In the Toy Aisle

Yesterday, Kiddo and I caught a bus and took a trip downtown to meet Joe for lunch. I love bus trips with the little guy. Sure, he's nearly four and weighs so much more than he used to, but on the bus we get the snuggle time life at home doesn't always make time for. We have our same old landmarks we talk about each time: the brightly painted Cuban restaurant which he calls "the colorful building"; all the roadwork equipment on lower East Burnside; the Burnside Bridge itself, spanning the Willamette; the 'beautiful gate' of Chinatown; and the grand destination, Carwash Fountain across the street from Big Pink, looking pinker and mauvier in the fickle sunlight.

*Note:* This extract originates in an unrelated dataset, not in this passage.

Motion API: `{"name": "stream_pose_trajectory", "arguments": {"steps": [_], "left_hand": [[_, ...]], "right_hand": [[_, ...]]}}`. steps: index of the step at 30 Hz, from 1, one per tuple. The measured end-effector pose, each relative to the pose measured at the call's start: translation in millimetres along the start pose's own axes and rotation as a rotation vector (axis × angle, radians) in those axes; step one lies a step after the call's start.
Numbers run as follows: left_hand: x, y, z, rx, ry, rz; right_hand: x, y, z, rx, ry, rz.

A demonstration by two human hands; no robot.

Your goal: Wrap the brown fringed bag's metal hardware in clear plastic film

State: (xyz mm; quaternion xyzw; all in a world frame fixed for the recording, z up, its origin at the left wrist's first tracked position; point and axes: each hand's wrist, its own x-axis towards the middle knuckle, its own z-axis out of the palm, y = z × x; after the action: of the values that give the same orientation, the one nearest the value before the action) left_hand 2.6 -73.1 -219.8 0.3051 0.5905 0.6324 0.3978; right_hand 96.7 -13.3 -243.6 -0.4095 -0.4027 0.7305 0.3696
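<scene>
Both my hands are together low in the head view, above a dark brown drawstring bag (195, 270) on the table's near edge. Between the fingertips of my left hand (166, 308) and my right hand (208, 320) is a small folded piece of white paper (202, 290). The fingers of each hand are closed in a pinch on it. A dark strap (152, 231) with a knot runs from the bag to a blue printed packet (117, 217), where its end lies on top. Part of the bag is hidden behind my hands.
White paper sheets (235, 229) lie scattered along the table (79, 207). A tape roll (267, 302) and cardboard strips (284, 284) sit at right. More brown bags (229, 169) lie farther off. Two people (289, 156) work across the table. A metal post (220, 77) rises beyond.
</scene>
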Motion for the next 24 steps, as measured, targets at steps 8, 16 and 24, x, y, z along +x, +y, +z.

We ran a few errands--made copies for preschool, stopped at Peets for the requisite tin of Malty Assam-- and then met up with Joe at his office to eat lunch in the breakroom. Kiddo is certainly my husband's child, they both chatty and friendly to no end, and Little Mister is quite the mini-celebrity there. After finishing my foodcart bowl of beans and rice, we headed out to search for my new mystery item: reasonably-priced cloth napkins. Stopping at Ross, my quest was met with disappointment, so we walked over to the toy section, as a few toys had caught my eye. They were too young for Kiddo; not that he'd know. He kept asking for toys that we'd had long ago and he'd lost interest in. Others were cheap plastic crap versions of better toys that we actually did have, and I reminded him of this. Then something in the next aisle caught his eye.

An Ironman toy.

Ironman? Really? I know the toys exist; I haven't seen the movie, but it's also likely that no child should either. I thought of the Black Sabbath song, and how, um, unhappy it was. The cover of the box showed a picture of Ironman in full close-up.

"I want that." said Kiddo, pointing to the box. Then he paused a beat and added "What is it?"

"What do you think it is?" I countered.

"I don't know." He still had that "I want that" look, so I asked him a question.

"Look at the face. Does it look happy, sad, or angry?"

Kiddo thought. "Angry."

"Yeah, he kinda does. You know, honey, we don't buy angry toys. They don't play nice." Then, miracle of miracles, out of the corner of my eye is a Matchbox-sized "John Deere" construction set, complete with dump truck, excavators, bulldozers, the works. 7 pieces, $8. Reasonable to me.

"Wow, look at this" I handed him the box of machines. "We could take this home and put rice in the bin, and you could play with these. Would you like to do that?"


Score one for Mama, one for John Deere. Ironman? I hope not to have to see you for a few more years. You might be some kind of ass-kicking bad-guy fighter, but I'm still the one who holds the wallet. And today, Kiddo came home all hot to ''play machines in the rice" again. I don't even know what he can do with a grumpy-looking plastic doll. Do you?